Exercise aim
Quote each line of the material verbatim, without the pictures.

Data section
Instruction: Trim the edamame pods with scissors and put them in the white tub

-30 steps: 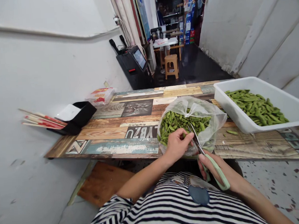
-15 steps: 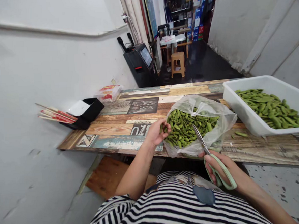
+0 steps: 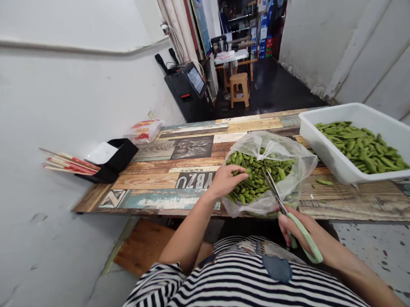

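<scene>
A clear plastic bag [image 3: 301, 166] lies spread on the wood-patterned table, its mouth turned toward me, full of green edamame pods [image 3: 244, 195]. Over the bag's left side, my left hand [image 3: 227, 180] has thumb and fingers pinched together at a green pod [image 3: 248, 171]. My right hand [image 3: 301, 226] grips scissors [image 3: 311, 244] with pale green handles at the table's front edge. The scissor blades are slightly apart and point up over the pods in the bag, with no pod visible between them.
A white plastic tub [image 3: 352, 174] with more pods stands on the right. One loose pod [image 3: 324, 182] lies beside it. To the left are a black holder [image 3: 121, 154] with chopsticks [image 3: 70, 164] and a red-and-white packet [image 3: 144, 131]. Beyond the table stands a black machine [image 3: 187, 92] with a screen.
My left hand has moved right and forward over the pods, its curled fingers now stretched into a pinch. The scissors stay in my right hand nearly in place. The view has shifted slightly.
</scene>
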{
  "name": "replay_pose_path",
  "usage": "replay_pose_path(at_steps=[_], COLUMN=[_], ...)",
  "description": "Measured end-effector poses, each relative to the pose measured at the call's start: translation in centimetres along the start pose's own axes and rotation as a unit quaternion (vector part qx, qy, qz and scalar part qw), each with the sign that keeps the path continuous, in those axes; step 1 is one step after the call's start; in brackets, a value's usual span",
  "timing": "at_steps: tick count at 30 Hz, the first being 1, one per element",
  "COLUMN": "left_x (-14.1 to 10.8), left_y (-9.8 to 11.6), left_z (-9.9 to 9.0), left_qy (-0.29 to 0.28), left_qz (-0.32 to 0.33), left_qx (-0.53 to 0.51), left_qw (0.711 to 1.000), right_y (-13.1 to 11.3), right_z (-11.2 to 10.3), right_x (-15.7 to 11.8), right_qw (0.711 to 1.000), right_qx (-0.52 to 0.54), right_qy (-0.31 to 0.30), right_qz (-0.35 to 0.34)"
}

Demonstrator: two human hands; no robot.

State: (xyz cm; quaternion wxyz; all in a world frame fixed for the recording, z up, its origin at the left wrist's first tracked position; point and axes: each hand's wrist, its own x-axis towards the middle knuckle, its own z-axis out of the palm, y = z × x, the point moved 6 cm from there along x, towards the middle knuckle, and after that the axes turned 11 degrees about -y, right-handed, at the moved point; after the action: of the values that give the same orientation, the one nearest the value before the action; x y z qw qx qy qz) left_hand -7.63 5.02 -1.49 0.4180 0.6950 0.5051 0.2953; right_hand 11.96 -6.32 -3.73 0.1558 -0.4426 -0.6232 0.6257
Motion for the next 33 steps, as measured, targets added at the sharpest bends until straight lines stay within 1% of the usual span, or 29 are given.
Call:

Solution below
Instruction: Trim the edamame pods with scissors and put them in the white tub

-30 steps: 
-15 steps: 
+0 steps: 

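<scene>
A clear plastic bag [image 3: 301, 166] lies spread on the wood-patterned table, its mouth turned toward me, full of green edamame pods [image 3: 244, 195]. Over the bag's left side, my left hand [image 3: 227, 180] has thumb and fingers pinched together at a green pod [image 3: 248, 171]. My right hand [image 3: 301, 226] grips scissors [image 3: 311, 244] with pale green handles at the table's front edge. The scissor blades are slightly apart and point up over the pods in the bag, with no pod visible between them.
A white plastic tub [image 3: 352, 174] with more pods stands on the right. One loose pod [image 3: 324, 182] lies beside it. To the left are a black holder [image 3: 121, 154] with chopsticks [image 3: 70, 164] and a red-and-white packet [image 3: 144, 131]. Beyond the table stands a black machine [image 3: 187, 92] with a screen.
My left hand has moved right and forward over the pods, its curled fingers now stretched into a pinch. The scissors stay in my right hand nearly in place. The view has shifted slightly.
</scene>
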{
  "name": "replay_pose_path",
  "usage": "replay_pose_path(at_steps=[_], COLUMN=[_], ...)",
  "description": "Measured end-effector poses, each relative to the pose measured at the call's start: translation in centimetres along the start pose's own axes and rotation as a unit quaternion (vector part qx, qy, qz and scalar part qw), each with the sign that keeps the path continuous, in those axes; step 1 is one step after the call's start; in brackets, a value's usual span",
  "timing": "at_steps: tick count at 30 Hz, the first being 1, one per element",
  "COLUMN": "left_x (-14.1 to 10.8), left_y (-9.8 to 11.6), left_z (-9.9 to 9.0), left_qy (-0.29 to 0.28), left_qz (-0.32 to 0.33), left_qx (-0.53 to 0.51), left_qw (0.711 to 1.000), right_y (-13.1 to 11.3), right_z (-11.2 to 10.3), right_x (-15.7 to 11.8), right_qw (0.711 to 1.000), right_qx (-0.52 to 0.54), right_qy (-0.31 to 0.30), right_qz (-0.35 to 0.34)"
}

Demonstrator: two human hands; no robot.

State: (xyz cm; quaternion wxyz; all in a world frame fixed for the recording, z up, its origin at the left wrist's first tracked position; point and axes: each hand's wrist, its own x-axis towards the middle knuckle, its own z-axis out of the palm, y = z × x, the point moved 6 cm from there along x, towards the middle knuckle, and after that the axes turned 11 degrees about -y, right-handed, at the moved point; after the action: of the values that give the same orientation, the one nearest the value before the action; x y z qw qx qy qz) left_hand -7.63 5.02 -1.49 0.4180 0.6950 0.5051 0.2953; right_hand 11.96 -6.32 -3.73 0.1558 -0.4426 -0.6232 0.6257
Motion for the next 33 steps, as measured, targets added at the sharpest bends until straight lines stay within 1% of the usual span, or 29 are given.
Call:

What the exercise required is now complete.